Monday, July 25, 2016

Flat and Stiff

Muscle spasms are a regular part of living with a spinal cord injury, and other disabilities. Mine are usually pretty well controlled through medication, regular stretching, and just general body management. The last few days have been hopping though.

Some spasms are good in that they help to maintain muscle mass, improve circulation, and help with bone density. However, they can make regular daily activities a challenge if not nearly impossible sometimes. This weekend, my legs wouldn't cooperate for anything despite having good stretching exercises and foregoing footwear. These two usually are all I need, but they didn't stem the jumping. Today when sitting in bed I was still resembling a jumping frog, but it has thankfully improved this evening.

My routine of sitting for 90 minutes and going flat for three hours has been going on for over a month now and is starting to get to me. Spending so much time flat, just playing games or watching YouTube or Netflix, is really starting to get boring. It makes me feel like I'm being lazy and not contributing anything to society, and it's true.

Trying to write while flat though is very hard to do, especially if I want to see what I'm writing! Making the most of my short sitting periods is becoming more important, but gets hard when I get stiff and need frequent re-positioning.

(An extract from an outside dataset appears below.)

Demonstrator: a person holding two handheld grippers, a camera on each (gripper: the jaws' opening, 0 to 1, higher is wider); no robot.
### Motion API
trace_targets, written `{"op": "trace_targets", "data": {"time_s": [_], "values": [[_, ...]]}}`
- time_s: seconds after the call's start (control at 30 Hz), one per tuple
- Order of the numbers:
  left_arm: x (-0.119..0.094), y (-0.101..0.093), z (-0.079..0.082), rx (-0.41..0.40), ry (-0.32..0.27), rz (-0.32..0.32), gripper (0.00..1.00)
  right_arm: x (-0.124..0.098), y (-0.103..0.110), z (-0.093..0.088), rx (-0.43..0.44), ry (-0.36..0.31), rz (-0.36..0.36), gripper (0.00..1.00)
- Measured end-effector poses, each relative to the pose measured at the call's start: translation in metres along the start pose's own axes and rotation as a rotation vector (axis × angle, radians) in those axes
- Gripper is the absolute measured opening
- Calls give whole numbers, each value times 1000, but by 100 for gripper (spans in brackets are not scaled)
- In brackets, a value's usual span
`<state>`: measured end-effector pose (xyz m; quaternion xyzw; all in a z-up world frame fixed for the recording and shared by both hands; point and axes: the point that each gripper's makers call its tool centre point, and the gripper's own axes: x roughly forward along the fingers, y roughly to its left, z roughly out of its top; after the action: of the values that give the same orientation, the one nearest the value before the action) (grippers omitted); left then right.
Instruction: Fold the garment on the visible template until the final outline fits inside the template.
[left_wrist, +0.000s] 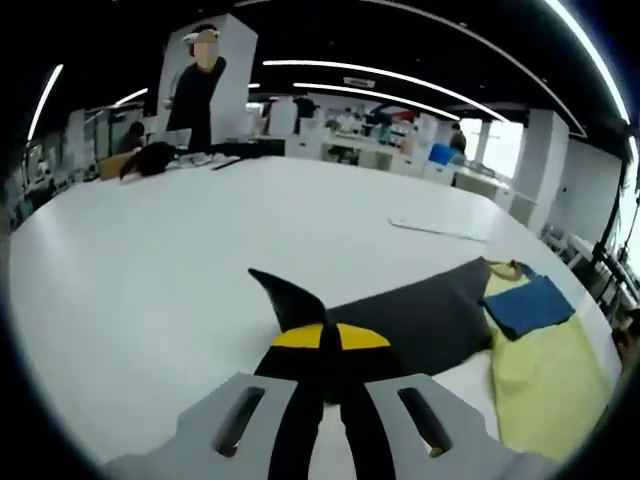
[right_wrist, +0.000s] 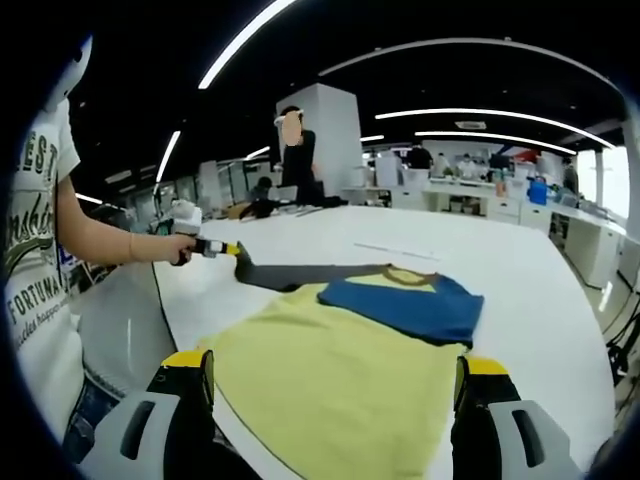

I have become very familiar with eating my meals when flat and it almost seems strange to eat while sitting! From what I'm hearing, the increased down time helped immediately after returning from camp, but doesn't seem to be making a big difference now. In order to keep some remnants of sanity, I think I'll be returning to two hours up and two hours down routine soon.

At least with plenty of down time, I have opportunity to think and do some reading. The quad life has its ups and downs in many forms, but I can remain thankful for the time I do have and look forward to what's ahead. Whether it's less spasticity, the next up time, or whatever God has planned.

2 comments:

  1. Hey Joel. Did returning to two hours up and two hours down help how you wanted? Another option you might consider is doing a 5-10 minute weightshift after 30 minutes of sitting up. At least you would gain some productive time sitting up, and your body might like going flat more frequently even if it's for a shorter duration. That's kind of what I do in my chair, and has worked well for many years. Just a thought. God bless buddy.

    ReplyDelete
  2. I just started two hours today, but I'll keep your schedule as a reminder as well.